_PROBLEM DESCRIPTION_
Repeat exactly, and only, the lines of the entries below from the one with "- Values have" through the one with "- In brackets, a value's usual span", both ends included.

_Stored data_
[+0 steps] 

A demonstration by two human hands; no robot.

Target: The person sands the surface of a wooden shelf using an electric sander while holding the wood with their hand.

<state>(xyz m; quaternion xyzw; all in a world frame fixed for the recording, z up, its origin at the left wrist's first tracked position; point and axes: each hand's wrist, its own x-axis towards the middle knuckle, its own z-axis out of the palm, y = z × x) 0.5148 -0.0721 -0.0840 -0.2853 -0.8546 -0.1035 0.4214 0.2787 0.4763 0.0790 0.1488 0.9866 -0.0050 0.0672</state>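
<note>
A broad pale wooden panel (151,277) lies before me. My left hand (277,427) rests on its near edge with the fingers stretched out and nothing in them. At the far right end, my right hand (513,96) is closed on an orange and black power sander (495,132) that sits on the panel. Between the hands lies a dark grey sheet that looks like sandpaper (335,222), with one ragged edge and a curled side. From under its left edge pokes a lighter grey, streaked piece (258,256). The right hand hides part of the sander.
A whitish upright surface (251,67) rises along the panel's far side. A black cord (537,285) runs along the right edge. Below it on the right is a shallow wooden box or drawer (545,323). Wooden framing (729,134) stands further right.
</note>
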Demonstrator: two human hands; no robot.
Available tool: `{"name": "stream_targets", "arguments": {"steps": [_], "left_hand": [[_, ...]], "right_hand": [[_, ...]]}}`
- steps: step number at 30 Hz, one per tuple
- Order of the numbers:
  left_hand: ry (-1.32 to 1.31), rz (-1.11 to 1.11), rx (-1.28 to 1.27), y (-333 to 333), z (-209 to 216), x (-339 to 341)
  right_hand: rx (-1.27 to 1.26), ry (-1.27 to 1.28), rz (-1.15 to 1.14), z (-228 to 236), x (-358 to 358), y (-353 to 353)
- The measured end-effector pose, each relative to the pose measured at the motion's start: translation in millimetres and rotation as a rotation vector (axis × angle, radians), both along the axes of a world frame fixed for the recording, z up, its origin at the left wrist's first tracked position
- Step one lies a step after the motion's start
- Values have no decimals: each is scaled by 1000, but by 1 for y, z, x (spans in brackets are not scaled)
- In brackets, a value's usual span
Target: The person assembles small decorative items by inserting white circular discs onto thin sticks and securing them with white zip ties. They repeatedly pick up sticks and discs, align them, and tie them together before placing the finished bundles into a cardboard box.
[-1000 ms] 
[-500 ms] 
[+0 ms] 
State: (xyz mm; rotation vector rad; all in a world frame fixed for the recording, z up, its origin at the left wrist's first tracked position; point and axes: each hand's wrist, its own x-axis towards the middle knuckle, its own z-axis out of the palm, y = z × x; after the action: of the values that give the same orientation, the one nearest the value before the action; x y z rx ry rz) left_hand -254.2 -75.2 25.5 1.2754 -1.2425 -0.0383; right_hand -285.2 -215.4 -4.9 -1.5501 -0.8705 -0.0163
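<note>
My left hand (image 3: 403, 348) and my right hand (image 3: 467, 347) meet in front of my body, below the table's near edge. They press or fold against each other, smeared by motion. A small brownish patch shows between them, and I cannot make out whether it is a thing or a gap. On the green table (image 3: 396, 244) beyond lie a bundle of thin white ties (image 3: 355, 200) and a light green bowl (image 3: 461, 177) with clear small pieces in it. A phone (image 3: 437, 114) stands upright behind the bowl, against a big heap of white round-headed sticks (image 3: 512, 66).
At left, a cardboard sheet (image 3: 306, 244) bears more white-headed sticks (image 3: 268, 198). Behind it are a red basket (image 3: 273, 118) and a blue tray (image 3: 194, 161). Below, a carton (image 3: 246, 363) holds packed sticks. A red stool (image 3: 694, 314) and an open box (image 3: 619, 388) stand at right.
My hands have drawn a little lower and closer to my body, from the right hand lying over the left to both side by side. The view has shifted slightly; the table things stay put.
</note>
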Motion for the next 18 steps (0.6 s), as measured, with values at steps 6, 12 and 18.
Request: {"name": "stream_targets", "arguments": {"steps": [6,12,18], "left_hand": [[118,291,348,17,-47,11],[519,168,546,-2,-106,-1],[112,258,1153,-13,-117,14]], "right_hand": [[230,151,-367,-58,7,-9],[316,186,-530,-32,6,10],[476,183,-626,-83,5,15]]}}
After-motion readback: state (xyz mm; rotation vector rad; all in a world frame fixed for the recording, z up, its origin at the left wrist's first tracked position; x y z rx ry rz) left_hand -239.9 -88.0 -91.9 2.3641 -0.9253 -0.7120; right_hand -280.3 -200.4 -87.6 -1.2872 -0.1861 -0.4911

_EXPECTED ANSWER_
- Values have no decimals: each is scaled by 1000, but by 1 for y, z, x (spans in brackets are not scaled)
- In brackets, a value's usual span

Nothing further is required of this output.